Inferno am Dampflokwerk: Droht jetzt der Einsturz?

Rauch bis nach Bayern, Halle zerstört, Glut bleibt: Was der Großbrand in Meiningen anrichtete – und warum das Areal tabu ist.

29.07.2026, 15:03 Uhr

Der Großbrand auf dem Gelände hinter dem Dampflokwerk in Meiningen ist nach stundenlangem Einsatz gelöscht. Ausgebrochen war das Feuer am Dienstagnachmittag in einem leerstehenden Lagerhallenkomplex. Die Nachlöscharbeiten und Sicherungsmaßnahmen dauerten bis in die frühen Morgenstunden des Mittwochs an. Nach Angaben der Stadt Meiningen waren insgesamt 182 Einsatzkräfte vor Ort. Damit zählt der Einsatz zu den größten der vergangenen Jahre in Südthüringen.

Vereinzelt loderten weiterhin Glutnester auf, die von der Feuerwehr bekämpft wurden. Wegen akuter Einsturzgefahr konnte die Halle nicht von innen betreten werden, sodass die Löscharbeiten ausschließlich von außen erfolgen mussten. Teile des Dachs waren bereits eingestürzt. Das Gelände bleibt auch nach Abschluss der Maßnahmen gesperrt.
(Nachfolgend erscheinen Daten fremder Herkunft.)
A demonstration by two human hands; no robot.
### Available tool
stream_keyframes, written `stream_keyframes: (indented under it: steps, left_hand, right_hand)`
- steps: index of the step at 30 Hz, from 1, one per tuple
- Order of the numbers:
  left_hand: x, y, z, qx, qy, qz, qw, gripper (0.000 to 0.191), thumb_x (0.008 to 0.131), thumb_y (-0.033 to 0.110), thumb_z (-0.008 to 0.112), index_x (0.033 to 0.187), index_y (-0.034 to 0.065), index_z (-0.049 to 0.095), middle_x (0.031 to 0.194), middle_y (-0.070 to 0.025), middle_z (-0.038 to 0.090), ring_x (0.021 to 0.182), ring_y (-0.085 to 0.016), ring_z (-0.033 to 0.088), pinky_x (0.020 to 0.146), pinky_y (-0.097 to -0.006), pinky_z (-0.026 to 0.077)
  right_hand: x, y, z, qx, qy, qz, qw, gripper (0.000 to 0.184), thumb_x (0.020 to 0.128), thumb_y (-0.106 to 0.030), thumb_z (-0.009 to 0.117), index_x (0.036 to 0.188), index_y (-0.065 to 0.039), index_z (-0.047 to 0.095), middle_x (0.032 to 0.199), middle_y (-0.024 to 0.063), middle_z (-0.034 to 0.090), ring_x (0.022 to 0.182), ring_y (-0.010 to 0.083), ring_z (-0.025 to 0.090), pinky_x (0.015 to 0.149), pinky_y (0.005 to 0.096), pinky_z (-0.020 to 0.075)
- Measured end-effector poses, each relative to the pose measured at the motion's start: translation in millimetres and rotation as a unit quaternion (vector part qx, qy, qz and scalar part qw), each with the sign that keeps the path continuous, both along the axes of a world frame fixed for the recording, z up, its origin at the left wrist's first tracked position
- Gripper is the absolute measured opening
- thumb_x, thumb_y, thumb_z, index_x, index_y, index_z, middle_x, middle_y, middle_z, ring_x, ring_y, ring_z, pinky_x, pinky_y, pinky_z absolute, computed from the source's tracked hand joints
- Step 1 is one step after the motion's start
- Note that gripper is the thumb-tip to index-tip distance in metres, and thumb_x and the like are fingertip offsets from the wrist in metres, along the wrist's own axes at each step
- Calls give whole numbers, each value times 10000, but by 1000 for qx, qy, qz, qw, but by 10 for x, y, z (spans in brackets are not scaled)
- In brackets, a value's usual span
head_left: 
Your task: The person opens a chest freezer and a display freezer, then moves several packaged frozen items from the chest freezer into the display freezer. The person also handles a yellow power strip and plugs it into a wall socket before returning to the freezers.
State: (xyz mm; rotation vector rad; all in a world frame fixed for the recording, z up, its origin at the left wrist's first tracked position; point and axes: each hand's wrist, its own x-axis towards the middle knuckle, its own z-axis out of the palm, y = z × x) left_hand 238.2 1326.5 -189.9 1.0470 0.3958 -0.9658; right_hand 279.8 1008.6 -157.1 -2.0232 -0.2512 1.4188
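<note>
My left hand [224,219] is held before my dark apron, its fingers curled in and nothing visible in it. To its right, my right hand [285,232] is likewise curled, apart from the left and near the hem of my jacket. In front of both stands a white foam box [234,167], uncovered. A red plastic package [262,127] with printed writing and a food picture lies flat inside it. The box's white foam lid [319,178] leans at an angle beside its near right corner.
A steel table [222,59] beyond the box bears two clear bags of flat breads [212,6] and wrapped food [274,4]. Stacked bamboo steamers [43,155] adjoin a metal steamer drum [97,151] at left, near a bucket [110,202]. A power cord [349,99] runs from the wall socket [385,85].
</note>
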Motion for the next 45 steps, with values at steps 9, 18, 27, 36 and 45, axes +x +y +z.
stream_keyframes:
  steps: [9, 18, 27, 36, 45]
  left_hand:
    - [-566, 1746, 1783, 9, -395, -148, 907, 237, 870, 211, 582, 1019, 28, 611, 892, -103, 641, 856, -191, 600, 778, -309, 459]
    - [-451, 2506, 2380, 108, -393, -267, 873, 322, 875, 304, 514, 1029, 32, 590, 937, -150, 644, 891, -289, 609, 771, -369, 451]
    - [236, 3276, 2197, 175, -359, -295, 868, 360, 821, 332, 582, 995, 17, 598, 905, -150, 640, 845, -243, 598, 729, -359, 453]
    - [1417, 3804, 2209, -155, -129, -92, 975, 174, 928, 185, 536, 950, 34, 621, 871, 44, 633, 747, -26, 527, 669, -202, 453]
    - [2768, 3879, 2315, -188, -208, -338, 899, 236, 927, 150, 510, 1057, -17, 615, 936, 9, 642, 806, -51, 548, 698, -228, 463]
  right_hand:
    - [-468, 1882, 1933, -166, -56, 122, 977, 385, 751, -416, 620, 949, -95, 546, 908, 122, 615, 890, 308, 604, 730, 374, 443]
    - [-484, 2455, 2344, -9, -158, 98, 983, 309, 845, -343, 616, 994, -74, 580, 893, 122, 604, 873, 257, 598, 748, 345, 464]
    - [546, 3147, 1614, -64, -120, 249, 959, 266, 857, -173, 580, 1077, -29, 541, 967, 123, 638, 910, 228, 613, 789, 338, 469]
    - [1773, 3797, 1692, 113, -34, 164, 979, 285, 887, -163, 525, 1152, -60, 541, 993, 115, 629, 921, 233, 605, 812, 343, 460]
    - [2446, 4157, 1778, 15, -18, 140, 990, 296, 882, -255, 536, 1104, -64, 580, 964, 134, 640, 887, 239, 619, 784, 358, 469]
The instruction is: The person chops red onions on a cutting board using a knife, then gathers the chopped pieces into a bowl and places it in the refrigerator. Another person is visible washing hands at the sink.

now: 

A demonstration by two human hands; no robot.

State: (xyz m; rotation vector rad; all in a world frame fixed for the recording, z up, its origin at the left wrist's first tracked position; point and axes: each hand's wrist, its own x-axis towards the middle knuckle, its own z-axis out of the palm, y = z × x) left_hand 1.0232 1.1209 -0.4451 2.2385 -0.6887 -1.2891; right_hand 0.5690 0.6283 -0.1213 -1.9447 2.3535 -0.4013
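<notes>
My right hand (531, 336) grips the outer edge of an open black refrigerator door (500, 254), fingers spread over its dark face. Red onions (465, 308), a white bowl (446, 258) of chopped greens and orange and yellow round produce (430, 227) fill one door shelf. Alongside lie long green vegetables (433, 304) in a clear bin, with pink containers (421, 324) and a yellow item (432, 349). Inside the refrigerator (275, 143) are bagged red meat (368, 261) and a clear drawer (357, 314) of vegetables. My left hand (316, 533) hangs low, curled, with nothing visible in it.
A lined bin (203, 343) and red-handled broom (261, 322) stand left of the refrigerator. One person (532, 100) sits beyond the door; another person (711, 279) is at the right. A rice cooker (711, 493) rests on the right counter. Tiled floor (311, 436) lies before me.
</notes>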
Die Feuerwehr warnte ausdrücklich vor Lebensgefahr in dem Bereich. Stadtbrandmeister Michael Friedrich sprach von einem Totalschaden.

Rauchsäule war bis nach Bayern zu sehen

Zur Ursache des Feuers und zur Höhe des Schadens gibt es bislang keine gesicherten Erkenntnisse. Die Ermittlungen sollen beginnen, sobald die Situation es zulässt. Nach bisherigem Stand wurde niemand verletzt. Ein Feuerwehrmann erlitt während des Einsatzes Kreislaufprobleme.

Die Warnung an die Bevölkerung wurde inzwischen aufgehoben. Messungen ergaben laut Behörden keine konkrete Gesundheitsgefahr. Vorsorglich waren die Menschen in Meiningen und Umgebung zuvor dennoch gebeten worden, möglichst im Haus zu bleiben sowie Fenster und Türen geschlossen zu halten. Die hohe schwarze Rauchsäule war bis nach Bayern sichtbar und hatte dort zeitweise Fehlalarme ausgelöst. Auch in der benachbarten Stadt Suhl war eine Warnmeldung herausgegeben worden.

Großbrand in Meiningen
Die Nachlösch- und Sicherungsmaßnahmen zogen sich bis in die frühen Morgenstunden hin. Quelle: Pia Bayer/dpa

Dampflokwerk blieb laut Stadt unbedroht

Betroffen ist eine stark überwucherte Brachfläche, die zu einem bereits an einen privaten Eigentümer verkauften Teil des ehemaligen Reichsbahnausbesserungswerks gehört. Nach Angaben der Stadt waren weder die Dampflok-Erlebniswelt noch das benachbarte, weiterhin aktive Dampflokwerk der DB Fahrzeuginstandhaltung GmbH zu irgendeinem Zeitpunkt gefährdet. Der reguläre Betrieb im DB-Werk sollte am Mittwoch wieder aufgenommen werden.

Bürgermeister Fabian Giesder erklärte, nun müsse vor allem die Brandruine gesichert werden. Zudem solle der private Eigentümer in die Pflicht genommen werden, seine Verkehrssicherungspflichten zu erfüllen.